The Buzz About Honeybees

Leslie Castle has its own bees and honey to sample at breakfast.

Honeybees in Scotland

  • Scottish native bees are often said to be stocky, dark, frugal and with particularly hairy backsides! All these traits can be useful to an insect needing to forage, survive and even mate in our cool, windy climate.
  • Bees belong to the insect family, with 6 legs, and a body segregated into head, thorax, and abdomen. Honeybees have 2 sets of wings (4 in total) that are attached to the thorax; 2 large compound-eyes and 3 smaller simple-eyes and 2 antennae on the head.  Their stocky bodies are covered in hairs which the pollen sticks to.
  • There are several honeybee sub-species in Scotland and hybrids with imported foreign bees.  Our other native bees are various types of bumblebees and solitary mining bees.
  • There are currently around 2,400 hobby beekeepers and around 25 commercial bee farmers in Scotland whose businesses depends on the management of healthy honeybees.

Did you know?

  • Bees can see all colours except red, which they see as black and can also see ultraviolet so flower markings take on a different appearance and can be likened to airport runway lights guiding a plane in for landing!
  • It takes 21 days for a worker bee to develop from an egg.
  • The queen bee lays all the eggs and is therefore mother to around 50,000 bees in an average hive.

Honey Making Process

  • Honeybees are best known for their ability to collect nectar from flowers and produce honey.
  • The nectar from flowers is very sugary and gives the bees energy.  The pollen is protein rich and mostly used to feed to the developing young brood or larvae. 
  • The nectar is deposited into cells within the hive’s honeycomb and the worker bees fan their wings over the nectar to evaporate excess water, transforming it into honey. Once the honey reaches the less than 20% water, bees cap the cells with beeswax to seal the honey inside.
  • Harvesting methods can vary, but typically involve removing frames of capped honey from the hive and uncapping the honeycomb cells to release the honey. After which special extractors are used to spin the frames, causing the honey to flow out of the cells.
  • The extracted honey is then filtered to remove impurities and debris.
  • Finally, the honey is bottled and labelled for sale or personal use and in our case served at breakfast in Leslie Castle.

Environmental Impact

  • Some sources suggest that every third mouthful of food that we eat depends on the unmanaged pollination services of bees.
  • Bees pollinate flowering crops such as apples, pears, cherries, soft fruits, beans, oil seed rape and tomatoes. The need for bee pollination varies with the crop ranging from 8% for oil seed rape to 100% for almond trees. Crops such as wheat and barley are wind pollinated and do not require the services of bees or other insects.
  • In addition to cultivated crops, honeybees also play a vital role in pollinating wildflowers, supporting diverse ecosystems, promoting biodiversity, and helping to mitigate the impacts of habitat loss, and other environmental stressors.

About Stings

  • Normal Reaction: local pain, swelling, itching and redness.
  • Mild Allergic Reaction: swelling in larger area can last a few days but no systemic effects (on breathing, blood flow etc)
  • Severe Allergic Reaction: anaphylaxis, hives, itching swelling elsewhere, difficulty breathing, dizziness, shock, cardiac arrest.

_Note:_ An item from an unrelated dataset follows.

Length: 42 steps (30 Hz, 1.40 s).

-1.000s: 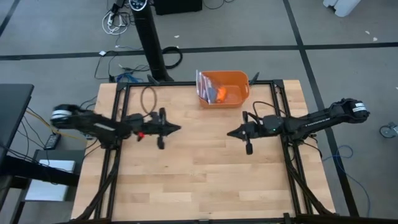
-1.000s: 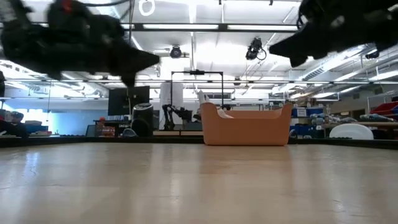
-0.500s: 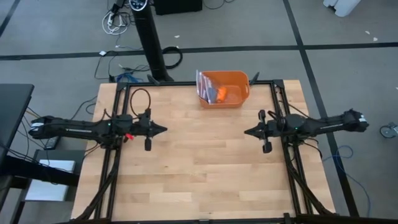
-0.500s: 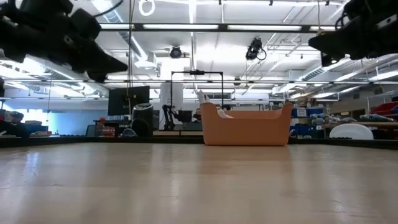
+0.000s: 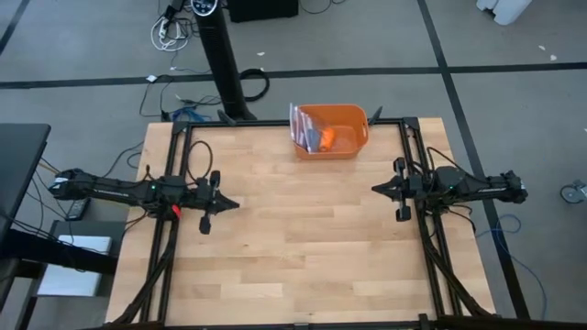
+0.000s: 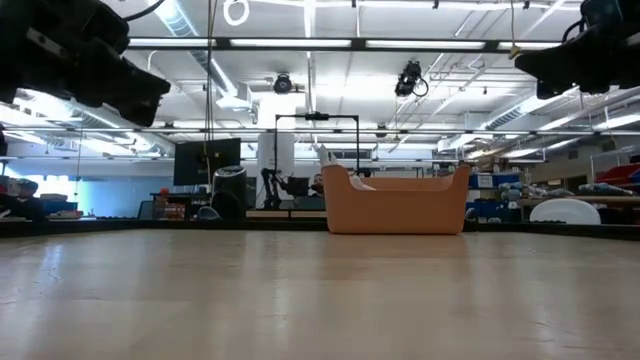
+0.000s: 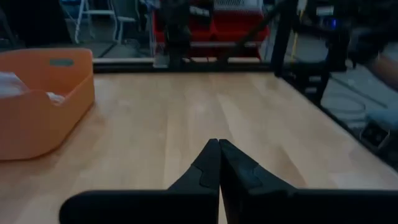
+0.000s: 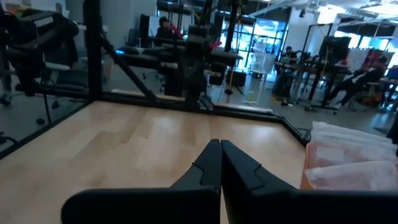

If you see any signs of this reaction, or even if you are not sure, get medical help immediately. 

Role of Beekeepers

  • Beekeeping involves much more than simply putting some bees in a box, putting your feet up and waiting for the honey to flow! It requires roughly one afternoon a week during the active season (April to August). Plus a few days extra to process the honey & feed the bees for winter. From October to March, other than treatments for disease prevention, they need less attention.
  • Honeybee colonies are kept in beehives, constructed of either wood or high-density polystyrene. The hive comprises a large brood box containing 11-12 removable frames and smaller supers or honey boxes, sitting on top of the brood box in which the bees store honey, and from which the beekeeper harvests some of the surplus.
  • Despite thousands of years of beekeeping history and a huge amount of scientific research, honeybee behaviour is not always predictable or interpretable. It is famously said that ‘the bees do not read the books that tell them what they are supposed to do!’
  • Each beekeeping year is different, demanding different techniques and manipulations by the beekeeper.
  • Getting together with local people and being mentored by more experienced beekeepers is invaluable for learning and refining the art of beekeeping and we are proud members of the Kemany Community Bee Group.
  • Bees can suffer from pests and diseases and the damaging effects of pesticides. Beekeepers are responsible for the prevention of the spread of disease between hives and apiaries by cleaning and disinfecting equipment, managing disease in colonies, and removing diseased or damaged equipment.